- AIM OF THE EXERCISE: Output the full listing again without altering anything.

- DATA PROVIDED:
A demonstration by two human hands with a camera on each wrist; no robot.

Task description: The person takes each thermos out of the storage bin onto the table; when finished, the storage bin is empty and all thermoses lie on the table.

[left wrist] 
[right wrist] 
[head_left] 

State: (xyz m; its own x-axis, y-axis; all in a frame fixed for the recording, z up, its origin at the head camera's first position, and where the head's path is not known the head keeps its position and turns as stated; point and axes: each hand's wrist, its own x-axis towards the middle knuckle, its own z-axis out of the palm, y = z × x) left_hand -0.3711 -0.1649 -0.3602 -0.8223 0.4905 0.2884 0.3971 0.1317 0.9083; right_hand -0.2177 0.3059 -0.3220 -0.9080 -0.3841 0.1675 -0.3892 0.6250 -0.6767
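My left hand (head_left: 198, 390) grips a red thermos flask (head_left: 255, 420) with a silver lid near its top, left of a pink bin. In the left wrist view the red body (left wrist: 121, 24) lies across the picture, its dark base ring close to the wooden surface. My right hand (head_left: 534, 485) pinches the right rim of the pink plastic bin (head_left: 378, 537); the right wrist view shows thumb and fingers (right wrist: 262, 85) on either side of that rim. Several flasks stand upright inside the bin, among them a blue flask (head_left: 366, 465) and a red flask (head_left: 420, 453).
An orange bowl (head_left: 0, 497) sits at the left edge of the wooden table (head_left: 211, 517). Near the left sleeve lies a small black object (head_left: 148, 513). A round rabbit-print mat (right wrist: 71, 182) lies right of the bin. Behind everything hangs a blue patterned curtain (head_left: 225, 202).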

- SOLUTION:
A demonstration by two human hands with a camera on each wrist; no robot.

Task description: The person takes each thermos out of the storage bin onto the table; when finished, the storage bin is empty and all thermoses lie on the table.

[left wrist] 
[right wrist] 
[head_left] 

State: (xyz m; its own x-axis, y-axis; all in a frame fixed for the recording, z up, its origin at the head camera's first position, and where the head's path is not known the head keeps its position and turns as stated; point and axes: each hand's wrist, its own x-axis towards the middle knuckle, its own z-axis out of the palm, y = z × x) left_hand -0.3711 -0.1649 -0.3602 -0.8223 0.4905 0.2884 0.3971 0.1317 0.9083; right_hand -0.2177 0.3059 -0.3220 -0.9080 -0.3841 0.1675 -0.3892 0.6250 -0.6767
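My left hand (head_left: 198, 390) grips a red thermos flask (head_left: 255, 420) with a silver lid near its top, left of a pink bin. In the left wrist view the red body (left wrist: 121, 24) lies across the picture, its dark base ring close to the wooden surface. My right hand (head_left: 534, 485) pinches the right rim of the pink plastic bin (head_left: 378, 537); the right wrist view shows thumb and fingers (right wrist: 262, 85) on either side of that rim. Several flasks stand upright inside the bin, among them a blue flask (head_left: 366, 465) and a red flask (head_left: 420, 453).
An orange bowl (head_left: 0, 497) sits at the left edge of the wooden table (head_left: 211, 517). Near the left sleeve lies a small black object (head_left: 148, 513). A round rabbit-print mat (right wrist: 71, 182) lies right of the bin. Behind everything hangs a blue patterned curtain (head_left: 225, 202).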

No further output is required for this answer.